Exercise brief:
The entries below are to be printed again word for word.

Source information:

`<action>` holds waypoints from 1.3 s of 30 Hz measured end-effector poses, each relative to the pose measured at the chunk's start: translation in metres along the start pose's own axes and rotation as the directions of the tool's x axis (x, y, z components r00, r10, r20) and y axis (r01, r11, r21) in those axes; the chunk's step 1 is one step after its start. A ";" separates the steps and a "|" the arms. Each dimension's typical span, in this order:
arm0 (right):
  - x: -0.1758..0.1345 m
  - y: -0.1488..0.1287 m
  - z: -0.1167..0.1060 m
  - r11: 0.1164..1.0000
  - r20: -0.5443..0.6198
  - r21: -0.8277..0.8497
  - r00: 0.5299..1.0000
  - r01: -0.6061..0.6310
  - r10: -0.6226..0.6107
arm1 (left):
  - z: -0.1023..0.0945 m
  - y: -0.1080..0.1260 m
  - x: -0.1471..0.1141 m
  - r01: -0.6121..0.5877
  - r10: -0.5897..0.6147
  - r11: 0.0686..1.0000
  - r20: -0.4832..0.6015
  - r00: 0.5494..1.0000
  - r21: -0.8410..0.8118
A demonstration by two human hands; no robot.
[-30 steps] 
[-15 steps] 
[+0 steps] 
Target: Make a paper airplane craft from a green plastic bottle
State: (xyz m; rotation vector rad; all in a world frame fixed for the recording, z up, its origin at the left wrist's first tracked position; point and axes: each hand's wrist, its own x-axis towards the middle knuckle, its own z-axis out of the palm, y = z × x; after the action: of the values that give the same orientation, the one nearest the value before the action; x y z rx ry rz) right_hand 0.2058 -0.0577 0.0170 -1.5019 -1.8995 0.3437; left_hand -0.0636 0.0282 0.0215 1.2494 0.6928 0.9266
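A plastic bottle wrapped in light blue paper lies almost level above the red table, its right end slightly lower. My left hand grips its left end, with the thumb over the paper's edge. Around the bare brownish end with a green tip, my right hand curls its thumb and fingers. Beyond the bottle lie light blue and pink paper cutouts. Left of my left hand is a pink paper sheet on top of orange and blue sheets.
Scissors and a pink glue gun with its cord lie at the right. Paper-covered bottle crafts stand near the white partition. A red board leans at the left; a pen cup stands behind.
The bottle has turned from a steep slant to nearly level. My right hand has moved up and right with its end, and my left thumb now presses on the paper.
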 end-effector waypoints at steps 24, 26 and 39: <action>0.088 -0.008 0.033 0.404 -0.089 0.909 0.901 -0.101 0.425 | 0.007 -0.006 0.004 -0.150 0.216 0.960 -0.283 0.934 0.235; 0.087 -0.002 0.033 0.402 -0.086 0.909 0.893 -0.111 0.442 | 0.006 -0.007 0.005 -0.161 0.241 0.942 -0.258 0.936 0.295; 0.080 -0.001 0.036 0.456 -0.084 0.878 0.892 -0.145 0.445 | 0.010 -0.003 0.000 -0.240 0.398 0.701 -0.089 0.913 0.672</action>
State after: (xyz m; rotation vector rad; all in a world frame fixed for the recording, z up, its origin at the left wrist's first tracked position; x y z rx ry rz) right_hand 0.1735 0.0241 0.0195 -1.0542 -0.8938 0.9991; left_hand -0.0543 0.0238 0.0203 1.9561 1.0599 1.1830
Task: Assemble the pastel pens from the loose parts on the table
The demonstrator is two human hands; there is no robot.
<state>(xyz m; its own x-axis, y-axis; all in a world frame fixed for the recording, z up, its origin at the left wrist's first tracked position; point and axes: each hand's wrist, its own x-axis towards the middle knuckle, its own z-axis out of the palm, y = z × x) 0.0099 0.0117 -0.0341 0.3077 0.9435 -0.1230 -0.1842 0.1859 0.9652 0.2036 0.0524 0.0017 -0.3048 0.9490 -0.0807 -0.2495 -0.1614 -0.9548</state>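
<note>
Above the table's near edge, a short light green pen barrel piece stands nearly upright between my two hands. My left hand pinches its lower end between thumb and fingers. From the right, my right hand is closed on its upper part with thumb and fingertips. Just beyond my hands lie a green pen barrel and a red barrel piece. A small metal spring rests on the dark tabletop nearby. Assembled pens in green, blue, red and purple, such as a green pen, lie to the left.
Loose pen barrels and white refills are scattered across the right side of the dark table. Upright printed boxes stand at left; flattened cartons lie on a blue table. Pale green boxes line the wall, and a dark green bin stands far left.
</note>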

Task output:
`<action>` holds waypoints from 1.3 s of 30 Hz measured end-effector poses, each relative to the pose measured at the chunk's start: translation in metres along the start pose's own axes and rotation as the directions of the tool's x axis (x, y, z components r00, r10, r20) and y axis (r01, r11, r21) in those axes; the chunk's step 1 is one step after its start. A ";" separates the steps and a "|" the arms. Each dimension's typical span, in this order:
arm0 (right):
  - x: -0.1758..0.1345 m
  - y: -0.1488..0.1287 m
  - z: -0.1167..0.1060 m
  - r11: 0.1164..1.0000
  - r20: -0.5443..0.6198
  - r21: -0.8277..0.8497
  - r00: 0.5299..1.0000
  - r01: -0.6061..0.6310
  - r10: -0.6226..0.6107
arm1 (left):
  - z: -0.1023..0.0945 m
  - y: -0.1080..0.1260 m
  - x: -0.1471..0.1141 m
  - r01: -0.6121..0.5877
  - r10: -0.5897..0.6147
  - r11: 0.0686..1.0000
  - r20: -0.4832..0.6015
  - r00: 0.5494..1.0000
  - r21: -0.8410..0.8118
A demonstration by two human hands; no robot.
[-30 steps] 
[-15 steps] 
[+0 steps] 
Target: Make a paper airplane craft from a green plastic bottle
State: (xyz m; rotation vector rad; all in a world frame fixed for the recording, z up, its origin at the left wrist's first tracked position; point and axes: each hand's wrist, its own x-axis towards the middle knuckle, its own z-axis out of the palm, y = z × x; after the action: of the values that give the same orientation, the one nearest the value before the action; x y z rx ry rz) right_hand 0.2058 -0.0577 0.0170 -1.5019 -1.8995 0.3437; left_hand -0.0636 0.0282 0.0215 1.2494 0.6928 0.9266
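A plastic bottle wrapped in light blue paper lies almost level above the red table, its right end slightly lower. My left hand grips its left end, with the thumb over the paper's edge. Around the bare brownish end with a green tip, my right hand curls its thumb and fingers. Beyond the bottle lie light blue and pink paper cutouts. Left of my left hand is a pink paper sheet on top of orange and blue sheets.
Scissors and a pink glue gun with its cord lie at the right. Paper-covered bottle crafts stand near the white partition. A red board leans at the left; a pen cup stands behind.
The bottle has turned from a steep slant to nearly level. My right hand has moved up and right with its end, and my left thumb now presses on the paper.
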 end-effector waypoints at steps 24, 26 and 39: <action>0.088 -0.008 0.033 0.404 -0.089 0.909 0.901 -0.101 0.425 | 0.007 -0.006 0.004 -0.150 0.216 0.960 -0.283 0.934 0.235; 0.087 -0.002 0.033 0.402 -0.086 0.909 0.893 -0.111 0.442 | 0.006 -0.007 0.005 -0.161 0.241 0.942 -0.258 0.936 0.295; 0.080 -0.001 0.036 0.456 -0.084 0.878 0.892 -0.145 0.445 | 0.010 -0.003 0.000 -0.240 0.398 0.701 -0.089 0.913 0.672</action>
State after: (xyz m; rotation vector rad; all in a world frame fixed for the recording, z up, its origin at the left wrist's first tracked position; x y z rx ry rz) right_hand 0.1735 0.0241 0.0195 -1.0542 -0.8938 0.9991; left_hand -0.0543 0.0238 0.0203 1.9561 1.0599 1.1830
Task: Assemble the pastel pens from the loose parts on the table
The demonstrator is two human hands; there is no robot.
<state>(xyz m; its own x-axis, y-axis; all in a world frame fixed for the recording, z up, its origin at the left wrist's first tracked position; point and axes: each hand's wrist, its own x-axis towards the middle knuckle, its own z-axis out of the palm, y = z × x) 0.0099 0.0117 -0.0341 0.3077 0.9435 -0.1230 -0.1842 0.1859 0.9652 0.2036 0.0524 0.0017 -0.3048 0.9490 -0.0807 -0.2495 -0.1614 -0.9548</state>
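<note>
Above the table's near edge, a short light green pen barrel piece stands nearly upright between my two hands. My left hand pinches its lower end between thumb and fingers. From the right, my right hand is closed on its upper part with thumb and fingertips. Just beyond my hands lie a green pen barrel and a red barrel piece. A small metal spring rests on the dark tabletop nearby. Assembled pens in green, blue, red and purple, such as a green pen, lie to the left.
Loose pen barrels and white refills are scattered across the right side of the dark table. Upright printed boxes stand at left; flattened cartons lie on a blue table. Pale green boxes line the wall, and a dark green bin stands far left.
</note>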

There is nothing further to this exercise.